Namun setelah ditelusuri, klaim tersebut ternyata tidak benar alias hoaks. Sri Mulyani sama sekali tidak pernah menyebut guru sebagai beban negara. Yang disampaikannya hanyalah fakta bahwa belanja pegawai termasuk gaji guru dan aparatur sipil negara merupakan salah satu komponen terbesar dalam APBN. Itu wajar, karena memang menjadi kewajiban negara untuk membayar gaji dan memberikan tunjangan bagi pegawainya.
Mengubah Perspektif: Dari Beban menjadi Investasi
Dalam istilah keuangan negara, beban bukanlah hinaan, melainkan kewajiban yang harus dipenuhi. Pendidikan adalah amanat konstitusi, dengan minimal 20 persen APBN dialokasikan setiap tahun. Karena itu, menyebut guru sebagai beban negara justru bermakna bahwa negara wajib menanggungnya, memberikan gaji layak, fasilitas yang pantas, peningkatan kompetensi, hingga perlindungan hukum saat guru menghadapi tekanan.
Artinya, beban itu adalah janji negara untuk memanusiakan profesi guru. Dan alih-alih terjebak pada narasi negatif, kita seharusnya melihatnya sebagai investasi jangka panjang.

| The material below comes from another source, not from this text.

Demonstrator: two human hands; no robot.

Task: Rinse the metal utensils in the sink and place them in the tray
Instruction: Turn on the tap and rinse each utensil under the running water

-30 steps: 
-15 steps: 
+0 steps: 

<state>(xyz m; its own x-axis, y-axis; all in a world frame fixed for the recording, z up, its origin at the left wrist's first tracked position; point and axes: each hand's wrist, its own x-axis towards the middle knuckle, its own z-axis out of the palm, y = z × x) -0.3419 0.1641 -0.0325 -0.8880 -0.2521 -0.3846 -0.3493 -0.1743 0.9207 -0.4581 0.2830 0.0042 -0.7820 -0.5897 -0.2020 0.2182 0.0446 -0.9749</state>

Guru sebagai Investasi Bangsa
Gaji guru bukan sekadar pos belanja, melainkan investasi strategis. Sebagai seseorang yang peduli pada kualitas pendidikan, saya menyaksikan bahwa guru yang sejahtera mampu melahirkan generasi berpendidikan, produktif, dan berdaya saing global. Karena itu, para pendidik membutuhkan kepastian, bukan keterlambatan pencairan hak mereka.